EXERCISE GOAL: Only certain lines below are wanted: those starting at the line containing "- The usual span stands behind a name" and ending at the line containing "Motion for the", both included, each retyped exactly.

________________

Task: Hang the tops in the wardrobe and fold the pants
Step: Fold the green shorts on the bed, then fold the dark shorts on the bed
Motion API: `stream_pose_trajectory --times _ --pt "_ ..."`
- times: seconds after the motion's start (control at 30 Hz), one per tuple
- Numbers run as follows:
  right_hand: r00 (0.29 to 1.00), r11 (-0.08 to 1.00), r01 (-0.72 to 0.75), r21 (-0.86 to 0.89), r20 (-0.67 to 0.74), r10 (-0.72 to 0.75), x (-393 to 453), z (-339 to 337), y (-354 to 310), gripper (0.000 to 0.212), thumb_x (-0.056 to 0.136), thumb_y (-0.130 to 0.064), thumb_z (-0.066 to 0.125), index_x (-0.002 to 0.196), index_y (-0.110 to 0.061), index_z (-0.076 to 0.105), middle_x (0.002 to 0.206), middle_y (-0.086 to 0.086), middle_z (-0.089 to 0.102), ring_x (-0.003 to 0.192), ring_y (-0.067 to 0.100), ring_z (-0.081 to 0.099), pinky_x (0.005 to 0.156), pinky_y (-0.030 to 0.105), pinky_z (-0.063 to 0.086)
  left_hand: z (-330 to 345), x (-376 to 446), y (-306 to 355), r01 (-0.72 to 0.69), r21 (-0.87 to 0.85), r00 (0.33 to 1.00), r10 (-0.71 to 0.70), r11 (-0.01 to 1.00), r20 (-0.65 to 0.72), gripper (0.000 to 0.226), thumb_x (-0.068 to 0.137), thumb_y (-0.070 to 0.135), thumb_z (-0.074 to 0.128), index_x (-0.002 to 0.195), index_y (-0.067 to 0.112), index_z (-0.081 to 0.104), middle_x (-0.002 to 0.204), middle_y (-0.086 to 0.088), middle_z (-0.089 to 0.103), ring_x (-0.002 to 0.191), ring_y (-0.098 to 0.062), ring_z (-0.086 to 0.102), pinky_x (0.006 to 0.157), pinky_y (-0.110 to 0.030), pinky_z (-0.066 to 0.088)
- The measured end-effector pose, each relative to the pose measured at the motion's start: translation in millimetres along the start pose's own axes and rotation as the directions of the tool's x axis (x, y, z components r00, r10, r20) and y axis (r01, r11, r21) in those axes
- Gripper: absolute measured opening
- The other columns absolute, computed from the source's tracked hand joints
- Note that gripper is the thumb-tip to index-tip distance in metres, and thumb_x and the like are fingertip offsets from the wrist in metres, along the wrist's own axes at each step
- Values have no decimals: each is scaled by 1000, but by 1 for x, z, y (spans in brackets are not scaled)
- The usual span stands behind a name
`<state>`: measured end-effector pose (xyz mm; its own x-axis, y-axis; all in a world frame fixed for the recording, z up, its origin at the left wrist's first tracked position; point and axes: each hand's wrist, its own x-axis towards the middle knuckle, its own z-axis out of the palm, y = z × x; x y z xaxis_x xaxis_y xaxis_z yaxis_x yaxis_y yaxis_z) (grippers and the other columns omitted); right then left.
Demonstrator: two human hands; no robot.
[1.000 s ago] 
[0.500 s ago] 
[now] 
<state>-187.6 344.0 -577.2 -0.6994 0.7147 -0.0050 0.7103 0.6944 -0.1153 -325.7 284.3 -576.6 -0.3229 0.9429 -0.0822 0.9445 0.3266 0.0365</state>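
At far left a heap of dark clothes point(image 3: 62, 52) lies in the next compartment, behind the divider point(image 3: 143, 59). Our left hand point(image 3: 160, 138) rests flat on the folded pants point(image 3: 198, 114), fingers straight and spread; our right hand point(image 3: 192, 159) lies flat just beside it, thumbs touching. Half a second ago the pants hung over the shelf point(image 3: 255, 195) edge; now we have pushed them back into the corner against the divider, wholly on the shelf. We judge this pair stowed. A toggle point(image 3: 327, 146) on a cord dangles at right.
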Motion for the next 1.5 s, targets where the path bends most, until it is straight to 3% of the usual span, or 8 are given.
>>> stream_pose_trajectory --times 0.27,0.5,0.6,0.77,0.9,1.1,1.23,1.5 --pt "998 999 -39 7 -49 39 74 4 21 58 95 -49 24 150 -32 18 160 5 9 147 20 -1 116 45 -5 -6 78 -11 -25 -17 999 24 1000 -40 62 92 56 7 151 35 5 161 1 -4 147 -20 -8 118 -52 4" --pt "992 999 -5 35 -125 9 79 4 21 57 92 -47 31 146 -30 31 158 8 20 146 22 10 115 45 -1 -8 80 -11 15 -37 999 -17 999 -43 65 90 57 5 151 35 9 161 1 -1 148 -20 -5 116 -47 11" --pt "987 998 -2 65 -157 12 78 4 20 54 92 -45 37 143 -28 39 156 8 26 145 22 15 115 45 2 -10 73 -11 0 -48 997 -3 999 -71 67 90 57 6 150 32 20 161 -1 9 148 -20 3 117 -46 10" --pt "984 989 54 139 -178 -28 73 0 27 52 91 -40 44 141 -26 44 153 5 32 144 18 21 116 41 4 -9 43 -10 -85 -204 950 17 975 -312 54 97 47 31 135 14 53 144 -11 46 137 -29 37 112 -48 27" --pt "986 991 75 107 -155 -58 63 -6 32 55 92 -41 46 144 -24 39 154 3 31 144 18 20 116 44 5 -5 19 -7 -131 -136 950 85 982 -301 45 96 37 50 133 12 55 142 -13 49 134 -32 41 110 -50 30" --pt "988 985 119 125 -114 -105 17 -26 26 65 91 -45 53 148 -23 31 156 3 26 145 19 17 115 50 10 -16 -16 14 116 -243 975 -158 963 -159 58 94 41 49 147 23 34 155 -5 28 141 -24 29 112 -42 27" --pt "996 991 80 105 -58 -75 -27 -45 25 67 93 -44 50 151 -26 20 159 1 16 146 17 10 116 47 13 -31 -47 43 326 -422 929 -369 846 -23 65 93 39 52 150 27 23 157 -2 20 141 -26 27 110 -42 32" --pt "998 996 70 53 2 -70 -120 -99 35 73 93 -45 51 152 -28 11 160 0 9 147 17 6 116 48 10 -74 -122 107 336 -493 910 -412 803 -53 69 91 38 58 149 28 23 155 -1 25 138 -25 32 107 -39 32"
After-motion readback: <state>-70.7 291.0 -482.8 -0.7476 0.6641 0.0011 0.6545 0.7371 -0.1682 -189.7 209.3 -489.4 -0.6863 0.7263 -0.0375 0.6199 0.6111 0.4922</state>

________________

EXPECTED ANSWER:
- The usual span stands behind a name
`<state>`: measured end-effector pose (xyz mm; its own x-axis, y-axis; all in a world frame fixed for the recording, z up, its origin at the left wrist's first tracked position; point and axes: each hand's wrist, its own x-axis towards the middle knuckle, its own z-axis out of the palm, y = z × x; x y z xaxis_x xaxis_y xaxis_z yaxis_x yaxis_y yaxis_z) (grippers and the other columns omitted); right then left.
Demonstrator: two human hands; no robot.
[1.000 s ago] 
[0.500 s ago] 
[now] 
<state>-187.6 344.0 -577.2 -0.6994 0.7147 -0.0050 0.7103 0.6944 -0.1153 -325.7 284.3 -576.6 -0.3229 0.9429 -0.0822 0.9445 0.3266 0.0365</state>
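At far left a heap of dark clothes point(image 3: 62, 52) lies in the next compartment, behind the divider point(image 3: 143, 59). Our left hand point(image 3: 160, 138) rests flat on the folded pants point(image 3: 198, 114), fingers straight and spread; our right hand point(image 3: 192, 159) lies flat just beside it, thumbs touching. Half a second ago the pants hung over the shelf point(image 3: 255, 195) edge; now we have pushed them back into the corner against the divider, wholly on the shelf. We judge this pair stowed. A toggle point(image 3: 327, 146) on a cord dangles at right.
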Motion for the next 1.5 s, targets where the path bends most, until it is straight to 3% of the usual span, or 8 are given.

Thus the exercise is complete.